So when you say 'the Asian market' you gotta understand that it's radically different depending on which country you're dealing with. You bring up baseball, so I'm gonna assume you mostly mean east Asia, and specifically Korea and Japan. Baseball has been popular in Japan since the Meiji Era, due mostly to deliberate westernization as part of its attempt to modernize. Baseball likewise has some history in Korea following its annexation by Japan in 1910, but really only exploded in popularity following the Korean War as South Korea essentially became a US protectorate. So there are major historical factors there that pushed interest, and in the case of Japan these were artificial and intentional.

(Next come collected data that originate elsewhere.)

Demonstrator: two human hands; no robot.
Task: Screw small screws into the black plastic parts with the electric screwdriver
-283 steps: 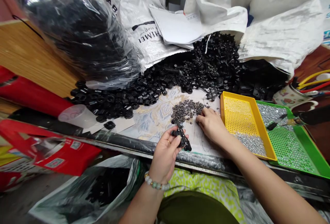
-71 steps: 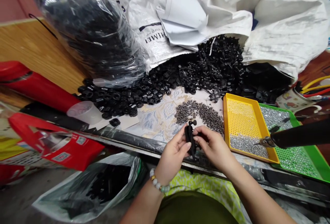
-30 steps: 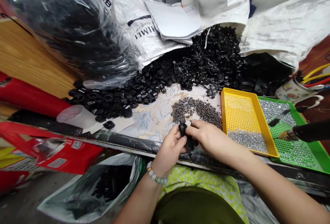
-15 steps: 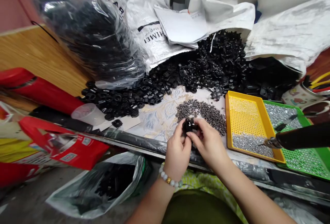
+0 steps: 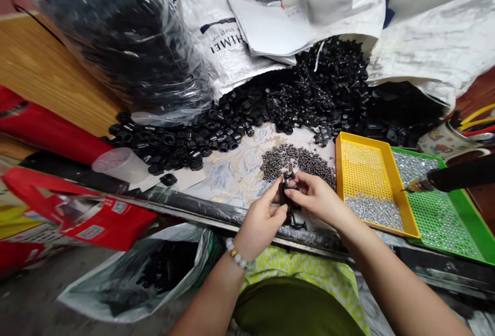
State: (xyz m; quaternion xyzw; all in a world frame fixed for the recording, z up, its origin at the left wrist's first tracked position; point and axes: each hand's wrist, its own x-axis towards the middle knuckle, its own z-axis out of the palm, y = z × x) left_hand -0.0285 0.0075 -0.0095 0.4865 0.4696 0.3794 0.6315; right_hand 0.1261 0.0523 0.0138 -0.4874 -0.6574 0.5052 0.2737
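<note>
Between my two hands is a black plastic part [image 5: 284, 194] with thin arms sticking out below, held over the table's front edge. My left hand [image 5: 263, 213], with a beaded bracelet at the wrist, pinches its left side between thumb and fingers. From the right, my right hand [image 5: 315, 195] grips the same part with thumb and fingertips. Just beyond the fingers lies a pile of small dark metal pieces [image 5: 297, 163]. The part's exact shape is partly covered by my fingers.
A yellow tray [image 5: 338, 171] and a green tray [image 5: 472, 217] hold small silver screws, with an electric screwdriver [image 5: 456, 173] over them. Black plastic parts [image 5: 328, 83] heap at the back. A clear cup [image 5: 121, 165] stands left; an open plastic bag [image 5: 127, 279] sits below the edge.
The black part has turned in my hands, and its thin arms now show below. My hands have drawn slightly apart. The whole view has shifted a little.
</note>
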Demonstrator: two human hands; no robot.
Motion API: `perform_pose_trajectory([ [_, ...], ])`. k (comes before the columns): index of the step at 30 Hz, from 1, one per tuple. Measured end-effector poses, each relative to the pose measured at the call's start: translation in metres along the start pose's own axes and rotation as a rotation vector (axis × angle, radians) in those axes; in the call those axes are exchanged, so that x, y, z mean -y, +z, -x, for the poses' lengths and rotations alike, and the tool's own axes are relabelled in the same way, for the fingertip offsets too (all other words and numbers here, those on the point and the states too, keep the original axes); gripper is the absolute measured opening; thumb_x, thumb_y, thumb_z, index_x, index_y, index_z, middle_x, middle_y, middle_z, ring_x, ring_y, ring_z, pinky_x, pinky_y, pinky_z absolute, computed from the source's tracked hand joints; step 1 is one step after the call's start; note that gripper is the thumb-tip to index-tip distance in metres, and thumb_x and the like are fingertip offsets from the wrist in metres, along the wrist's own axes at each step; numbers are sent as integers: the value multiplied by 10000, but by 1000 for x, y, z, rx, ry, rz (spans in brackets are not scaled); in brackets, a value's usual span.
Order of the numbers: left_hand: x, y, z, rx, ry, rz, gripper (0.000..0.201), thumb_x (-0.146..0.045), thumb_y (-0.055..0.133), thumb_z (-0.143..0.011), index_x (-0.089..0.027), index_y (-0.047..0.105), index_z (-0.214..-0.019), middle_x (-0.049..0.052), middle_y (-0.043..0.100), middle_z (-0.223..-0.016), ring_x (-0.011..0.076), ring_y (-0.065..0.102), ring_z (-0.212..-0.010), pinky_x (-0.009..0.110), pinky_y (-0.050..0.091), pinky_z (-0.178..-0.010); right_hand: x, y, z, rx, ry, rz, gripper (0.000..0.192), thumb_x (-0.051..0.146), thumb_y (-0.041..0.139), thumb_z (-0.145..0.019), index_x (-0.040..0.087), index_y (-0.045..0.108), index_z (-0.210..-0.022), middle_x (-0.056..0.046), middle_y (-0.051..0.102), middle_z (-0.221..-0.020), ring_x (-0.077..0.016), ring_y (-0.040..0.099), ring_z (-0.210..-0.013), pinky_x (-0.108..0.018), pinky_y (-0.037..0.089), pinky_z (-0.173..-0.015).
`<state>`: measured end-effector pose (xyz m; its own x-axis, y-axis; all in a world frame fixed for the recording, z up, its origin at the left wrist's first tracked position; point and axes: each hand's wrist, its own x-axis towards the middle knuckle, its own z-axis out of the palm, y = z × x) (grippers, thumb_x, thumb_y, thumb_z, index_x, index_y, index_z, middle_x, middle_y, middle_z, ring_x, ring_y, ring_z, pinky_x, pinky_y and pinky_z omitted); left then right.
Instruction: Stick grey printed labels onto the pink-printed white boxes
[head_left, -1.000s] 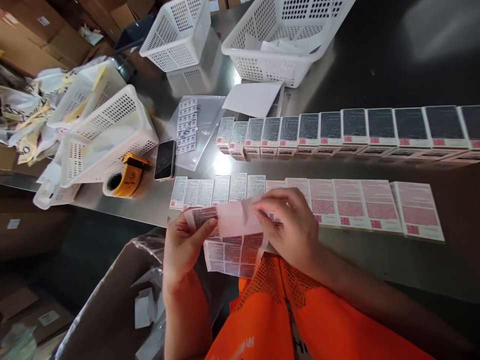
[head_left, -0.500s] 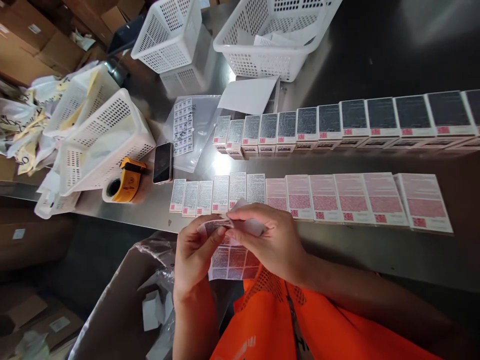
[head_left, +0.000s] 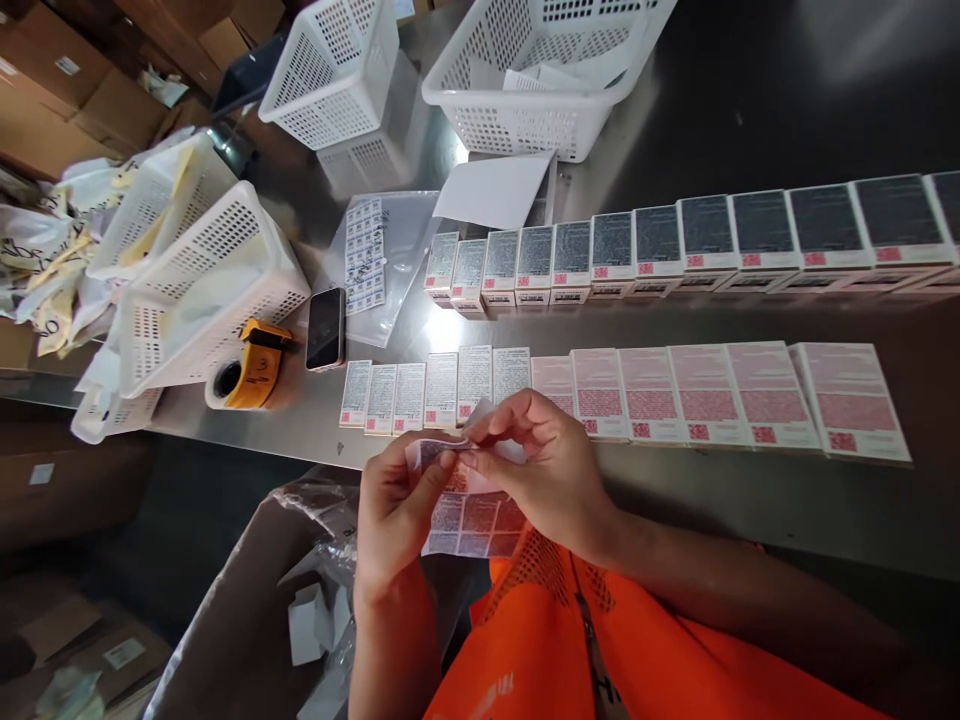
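A sheet of printed stickers (head_left: 471, 522) hangs between my hands at the table's near edge, its upper part bent over. My left hand (head_left: 401, 500) pinches its upper left edge between thumb and fingers. With thumb and forefinger together, my right hand (head_left: 551, 470) grips the sheet's top edge close to the left fingertips; whether a single sticker is between them, I cannot tell. Just beyond my hands lies a row of small boxes, with white printed boxes (head_left: 473, 380) on the left and pink-panelled boxes (head_left: 701, 395) on the right.
Dark-topped boxes (head_left: 703, 235) form a second row farther back. A phone (head_left: 325, 328), a tape dispenser (head_left: 259, 368), and a label sheet (head_left: 365, 255) on a plastic bag lie left. White baskets (head_left: 525, 110) stand behind. Below left is a plastic-lined carton (head_left: 225, 590).
My right fingers have lifted slightly and curled more at the sheet's top edge. My left hand has shifted a little to the right, still pinching the sheet.
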<state>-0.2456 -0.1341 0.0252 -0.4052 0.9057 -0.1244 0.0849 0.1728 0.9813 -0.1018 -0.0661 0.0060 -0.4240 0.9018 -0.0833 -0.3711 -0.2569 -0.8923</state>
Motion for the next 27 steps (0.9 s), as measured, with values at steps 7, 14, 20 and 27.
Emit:
perform_pose_trajectory([
  [7,1,1,-1,5,19,-96,268,-324,720,-827,-200,563,-648,44,723,-836,188,668,-779,302,555,-710,-2,2,2,-49,-9,-5,303,71,706,-724,240,517,-892,37,679,-820,-128,669,-744,-272,575,-693],
  [14,2,2,0,21,24,-70,331,-274,716,-834,-202,491,-602,7,654,-722,158,629,-714,283,538,-710,-5,2,0,-58,-50,46,320,90,707,-731,250,566,-968,48,589,-755,-120,614,-721,-277,573,-708],
  [20,4,-2,1,30,71,-46,180,-206,715,-836,-212,626,-679,-24,632,-690,130,608,-678,254,531,-714,2,-9,-4,55,-9,225,181,209,779,-753,235,742,-928,-39,607,-1006,-164,670,-883,-328,599,-807],
  [27,1,0,-1,6,116,-162,72,-236,715,-839,-266,751,-893,-24,688,-726,124,620,-653,224,505,-648,6,-9,-5,27,-89,351,184,79,694,-741,237,728,-829,-5,679,-893,-155,664,-856,-286,551,-754],
])
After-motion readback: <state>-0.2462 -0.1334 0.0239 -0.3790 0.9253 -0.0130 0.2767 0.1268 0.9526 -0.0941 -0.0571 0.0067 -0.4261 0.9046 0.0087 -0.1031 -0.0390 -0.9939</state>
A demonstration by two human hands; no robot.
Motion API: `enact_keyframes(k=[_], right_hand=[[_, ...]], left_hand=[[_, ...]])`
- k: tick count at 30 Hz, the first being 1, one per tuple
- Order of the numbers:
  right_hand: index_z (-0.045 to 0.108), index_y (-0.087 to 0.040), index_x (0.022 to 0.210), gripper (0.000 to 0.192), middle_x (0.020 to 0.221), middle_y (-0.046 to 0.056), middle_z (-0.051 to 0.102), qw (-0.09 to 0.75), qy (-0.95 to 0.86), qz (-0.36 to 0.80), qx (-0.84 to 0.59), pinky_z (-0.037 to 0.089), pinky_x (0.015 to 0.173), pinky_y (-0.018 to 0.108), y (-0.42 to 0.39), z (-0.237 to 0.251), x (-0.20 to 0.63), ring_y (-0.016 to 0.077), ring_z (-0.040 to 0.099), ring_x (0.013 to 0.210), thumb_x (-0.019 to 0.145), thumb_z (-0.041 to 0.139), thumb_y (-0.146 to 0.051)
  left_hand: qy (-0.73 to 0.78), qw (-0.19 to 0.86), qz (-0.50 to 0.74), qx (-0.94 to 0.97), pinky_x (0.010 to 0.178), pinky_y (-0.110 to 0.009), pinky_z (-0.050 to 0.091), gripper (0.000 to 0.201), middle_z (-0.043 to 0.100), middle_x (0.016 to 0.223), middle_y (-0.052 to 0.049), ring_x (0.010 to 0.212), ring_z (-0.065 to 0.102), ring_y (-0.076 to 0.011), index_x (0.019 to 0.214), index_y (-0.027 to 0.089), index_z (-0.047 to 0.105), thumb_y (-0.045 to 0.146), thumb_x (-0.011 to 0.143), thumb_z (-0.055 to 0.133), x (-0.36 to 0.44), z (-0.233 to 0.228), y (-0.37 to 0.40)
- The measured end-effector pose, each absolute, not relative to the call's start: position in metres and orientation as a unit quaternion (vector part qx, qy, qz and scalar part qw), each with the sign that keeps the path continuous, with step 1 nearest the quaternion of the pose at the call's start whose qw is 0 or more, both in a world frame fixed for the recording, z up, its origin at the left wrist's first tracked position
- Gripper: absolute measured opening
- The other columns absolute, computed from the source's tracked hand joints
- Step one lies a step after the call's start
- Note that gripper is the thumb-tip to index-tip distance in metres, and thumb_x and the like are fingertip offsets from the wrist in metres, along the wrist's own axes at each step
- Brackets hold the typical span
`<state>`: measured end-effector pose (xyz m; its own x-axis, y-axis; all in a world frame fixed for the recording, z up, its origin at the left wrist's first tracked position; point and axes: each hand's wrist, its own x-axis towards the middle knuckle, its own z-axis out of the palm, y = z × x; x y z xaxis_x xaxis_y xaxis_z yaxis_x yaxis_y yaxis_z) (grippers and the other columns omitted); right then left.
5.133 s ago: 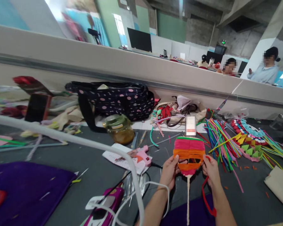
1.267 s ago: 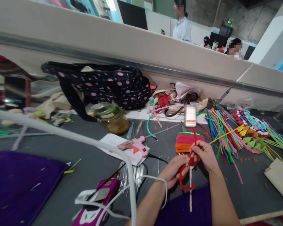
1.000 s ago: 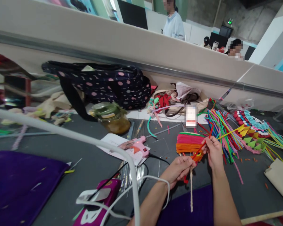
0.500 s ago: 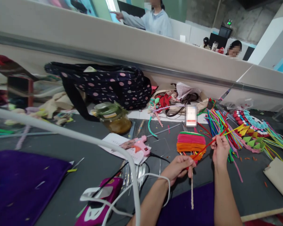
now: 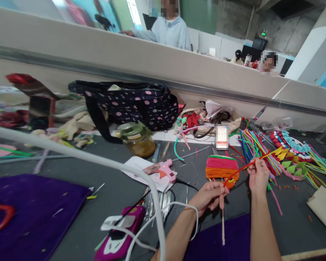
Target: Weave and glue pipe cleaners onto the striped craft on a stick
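Observation:
A thin red pipe cleaner [image 5: 241,168] stretches between my two hands. Its lower end is pinched in the fingers of my left hand [image 5: 210,195], and my right hand [image 5: 259,174] grips it farther up. A pale, thin stick [image 5: 223,226] hangs down below my left fingers; whether they hold it too I cannot tell. Just beyond the left hand lies a striped piece [image 5: 221,166] in green, pink and orange, partly hidden by the fingers. Behind my right hand, a bundle of pipe cleaners [image 5: 247,145] in many colours fans out on the dark table.
A pink glue gun [image 5: 167,171] rests on paper at centre. A white cable [image 5: 108,152] loops across the left foreground, near a magenta device [image 5: 122,235]. Farther back stand a glass jar [image 5: 137,141] and a dotted bag [image 5: 133,105]. Beaded and leaf-like decorations [image 5: 293,159] lie at right.
My right hand has moved slightly right along the red pipe cleaner, which now bows a little. The left hand keeps its pinch. The view has shifted slightly, and the person behind the partition has lowered an arm.

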<state>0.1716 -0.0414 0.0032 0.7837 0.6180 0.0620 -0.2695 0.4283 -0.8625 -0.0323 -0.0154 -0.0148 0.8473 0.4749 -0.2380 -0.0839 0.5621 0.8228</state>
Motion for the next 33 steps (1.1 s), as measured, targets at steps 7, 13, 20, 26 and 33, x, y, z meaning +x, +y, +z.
enact_keyframes(k=[7,13,20,26,33], right_hand=[[0.051,-0.019,0.08,0.031,0.067,-0.004,0.066,0.834,-0.18,0.255,-0.455,0.038,0.041,0.015,-0.043,-0.001,0.175,0.0056,0.051,0.045,0.07,0.076,-0.036],[0.049,-0.019,0.082,0.035,0.065,-0.004,0.066,0.836,-0.184,0.203,-0.476,0.037,0.038,0.016,-0.045,-0.001,0.178,0.0058,0.049,0.041,0.071,0.073,-0.041],[0.049,-0.019,0.081,0.033,0.063,-0.005,0.064,0.849,-0.21,0.113,-0.471,0.038,0.038,0.017,-0.051,0.01,0.171,0.0054,0.048,0.039,0.073,0.073,-0.04],[0.05,-0.019,0.081,0.031,0.062,-0.005,0.064,0.856,-0.207,0.101,-0.463,0.039,0.038,0.017,-0.052,0.013,0.168,0.0055,0.048,0.039,0.073,0.074,-0.037],[0.049,-0.02,0.083,0.033,0.065,-0.003,0.067,0.86,-0.222,0.063,-0.455,0.042,0.039,0.02,-0.056,0.019,0.163,0.0082,0.053,0.04,0.073,0.074,-0.039]], left_hand=[[0.311,0.804,0.226,0.454,0.041,-0.022,0.01,0.037,0.064,0.061,-0.002,0.038,0.027,-0.0011,0.073,0.01,0.068,0.043,0.06,0.079,-0.029,-0.018,-0.016],[0.335,0.738,0.292,0.508,0.058,-0.024,0.038,0.032,0.066,0.065,-0.002,0.058,0.054,-0.0125,0.078,0.012,0.069,0.039,0.062,0.076,-0.022,-0.034,-0.018],[0.329,0.63,0.309,0.632,0.06,-0.026,0.039,0.016,0.059,0.06,0.0,0.058,0.051,-0.0138,0.072,0.014,0.065,0.027,0.077,0.057,-0.023,-0.036,-0.017],[0.319,0.644,0.248,0.65,0.061,-0.025,0.041,0.015,0.066,0.067,-0.002,0.063,0.057,-0.0157,0.083,0.015,0.068,0.023,0.075,0.059,-0.023,-0.037,-0.023],[0.324,0.579,0.247,0.706,0.067,-0.026,0.043,0.018,0.071,0.076,-0.004,0.072,0.062,-0.0178,0.086,0.016,0.069,0.022,0.08,0.052,-0.026,-0.036,-0.021]])
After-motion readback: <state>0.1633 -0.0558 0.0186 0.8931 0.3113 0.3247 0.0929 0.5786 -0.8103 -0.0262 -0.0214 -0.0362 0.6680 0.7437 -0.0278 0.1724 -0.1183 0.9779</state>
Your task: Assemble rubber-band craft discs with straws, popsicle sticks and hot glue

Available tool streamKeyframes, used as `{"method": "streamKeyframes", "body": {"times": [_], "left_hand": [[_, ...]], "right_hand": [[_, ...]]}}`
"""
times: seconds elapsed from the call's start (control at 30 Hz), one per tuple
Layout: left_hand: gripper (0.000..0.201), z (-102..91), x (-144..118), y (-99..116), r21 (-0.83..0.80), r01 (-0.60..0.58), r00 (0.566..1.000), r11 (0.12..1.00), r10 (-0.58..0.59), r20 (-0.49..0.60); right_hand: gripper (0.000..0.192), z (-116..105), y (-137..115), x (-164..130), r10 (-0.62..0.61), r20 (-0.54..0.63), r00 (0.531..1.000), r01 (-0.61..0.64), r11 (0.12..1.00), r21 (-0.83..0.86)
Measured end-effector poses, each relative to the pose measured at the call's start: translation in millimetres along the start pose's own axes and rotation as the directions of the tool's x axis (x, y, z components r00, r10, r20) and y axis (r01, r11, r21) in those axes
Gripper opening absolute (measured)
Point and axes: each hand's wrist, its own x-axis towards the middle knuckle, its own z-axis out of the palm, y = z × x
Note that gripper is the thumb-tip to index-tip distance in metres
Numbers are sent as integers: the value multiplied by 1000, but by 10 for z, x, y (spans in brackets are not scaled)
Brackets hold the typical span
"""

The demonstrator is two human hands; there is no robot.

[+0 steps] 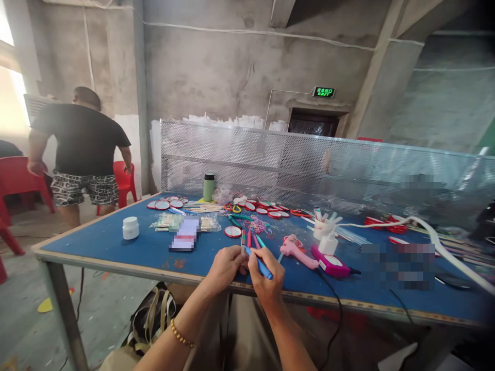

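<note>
My right hand [267, 273] is closed around a blue marker pen [264, 269], its tip turned toward my left hand. Closed too, my left hand [228, 264] pinches a small flat stick [243, 240] with green and red colour on its upper end. Both hands are close together over the table's front edge. Just beyond them lie a red marker pen [249, 239] and a teal marker pen [260, 240]. A round red-rimmed disc [232, 232] rests behind my left hand. Right of my hands is a pink glue gun [299, 252].
A magenta box [329, 264], white bottle [328, 243] and white cup [322, 229] stand right. Leftward are a phone [185, 234], bagged sticks [211, 222] and a white jar [130, 228]. A green flask [209, 187] stands behind. A person [83, 149] stands beyond the table.
</note>
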Motion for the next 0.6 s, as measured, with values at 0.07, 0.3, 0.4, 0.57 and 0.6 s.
{"method": "streamKeyframes", "body": {"times": [0.07, 0.3, 0.4, 0.57, 0.6], "left_hand": [[32, 2, 0, -8, 10, 0, 1000, 1000, 0, -2], [33, 8, 0, -17, 26, -18, 1000, 999, 18, -18], [32, 8, -6, 0, 17, -6, 1000, 1000, 6, -9], [31, 10, -9, 1, 14, 4, 1000, 1000, -3, -10], [30, 8, -7, -2, 8, 4, 1000, 1000, -4, -7]], "right_hand": [[11, 1, 1, 1, 1, 7, 1000, -1, 1000, -2], [11, -2, -2, 1, 8, 26, 1000, -9, 1000, 11], [11, -3, -3, 2, 7, 16, 1000, -7, 1000, 13], [10, -3, -10, 17, -14, 2, 1000, 14, 1000, 12], [10, -3, -12, 20, -14, -1, 1000, 14, 1000, 9]]}}
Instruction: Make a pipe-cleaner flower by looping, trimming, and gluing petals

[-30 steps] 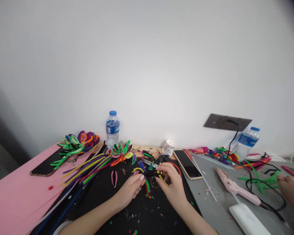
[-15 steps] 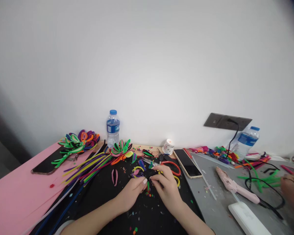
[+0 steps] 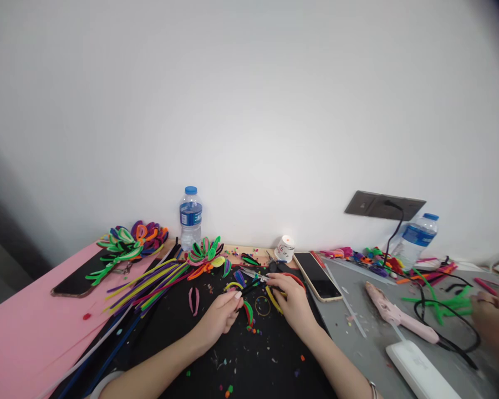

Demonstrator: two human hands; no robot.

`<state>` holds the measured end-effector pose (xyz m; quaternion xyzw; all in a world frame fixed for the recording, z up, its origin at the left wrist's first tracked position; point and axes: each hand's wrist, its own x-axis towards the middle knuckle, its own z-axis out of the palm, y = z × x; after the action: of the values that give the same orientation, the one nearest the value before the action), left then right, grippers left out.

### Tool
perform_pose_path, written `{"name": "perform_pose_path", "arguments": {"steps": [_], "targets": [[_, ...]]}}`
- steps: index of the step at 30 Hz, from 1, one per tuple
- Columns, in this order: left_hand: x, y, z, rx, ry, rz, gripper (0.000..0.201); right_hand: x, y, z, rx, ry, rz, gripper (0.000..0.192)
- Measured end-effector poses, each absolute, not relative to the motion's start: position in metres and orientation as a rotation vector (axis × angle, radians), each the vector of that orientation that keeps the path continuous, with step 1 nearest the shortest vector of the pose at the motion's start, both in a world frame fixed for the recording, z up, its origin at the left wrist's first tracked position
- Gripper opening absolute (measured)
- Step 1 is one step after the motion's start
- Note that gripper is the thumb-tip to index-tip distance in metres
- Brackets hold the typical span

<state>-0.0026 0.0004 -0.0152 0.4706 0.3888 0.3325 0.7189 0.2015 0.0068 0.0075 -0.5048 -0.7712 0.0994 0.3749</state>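
My left hand lies on the black mat, its fingertips pinched on a short dark pipe cleaner piece. Small bent loops, green and red and yellow, sit between my hands, beside a thin ring. My right hand is curled over the red-handled scissors, whose blades point left.
A bundle of straight pipe cleaners and finished flowers lie to the left, near a water bottle. To the right are a phone, a pink glue gun with its cable, and another person's hand.
My right hand moved up and right from the loops onto the scissors' red handles. My left hand stayed close to the same spot, still pinching. The other person's hand shifted slightly.
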Motion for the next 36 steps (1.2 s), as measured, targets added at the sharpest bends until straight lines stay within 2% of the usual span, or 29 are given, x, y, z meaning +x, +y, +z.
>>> {"name": "perform_pose_path", "arguments": {"steps": [5,10,15,23,36], "targets": [[-0.003,0.000,-0.010,1.025,0.825,0.710,0.047,0.198,0.005,0.013,-1.252,-1.913,0.347,0.016],[-0.003,-0.009,-0.007,1.105,0.706,0.703,0.042,0.183,-0.008,0.016,-1.234,-1.824,0.867,0.011],[-0.003,-0.015,-0.004,1.176,0.659,0.670,0.038,0.168,-0.021,0.019,-1.194,-1.556,1.126,0.006],[-0.001,-0.013,-0.006,1.050,0.597,0.635,0.035,0.167,-0.018,0.024,-1.139,-1.397,1.176,0.016],[-0.002,-0.012,-0.007,0.996,0.587,0.634,0.037,0.171,-0.022,0.019,-1.167,-1.556,1.072,0.009]]}}
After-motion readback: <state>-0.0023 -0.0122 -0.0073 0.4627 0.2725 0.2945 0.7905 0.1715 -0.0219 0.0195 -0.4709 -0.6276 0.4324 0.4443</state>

Japan and Korea are realistically the best places to see growth in hockey interest in east Asia.. You have real winter climates, you have existing interest in winter sports, ice skating is popular there, and they are extremely wealthy countries where kids who are interested in sports can actually buy lots of equipment. All critically important factors. The Japanese women's ice hockey team has qualified for the last three Olympiads, which is an interesting development, and probably a really good indicator that the sport has some legs there.
The NHL briefly flirted with China when the NBA thought it was going to be a golden goose, and then wisely cooled off on that idea. There are a lot of cultural, economic, and political reasons why that isn't going to work any time soon. I think if the NHL wants to play exhibition games -- or even an international series -- in an east Asian market, Japan is the obvious choice. Whether or not anyone in the league office has a brain to figure that out remains to be seen.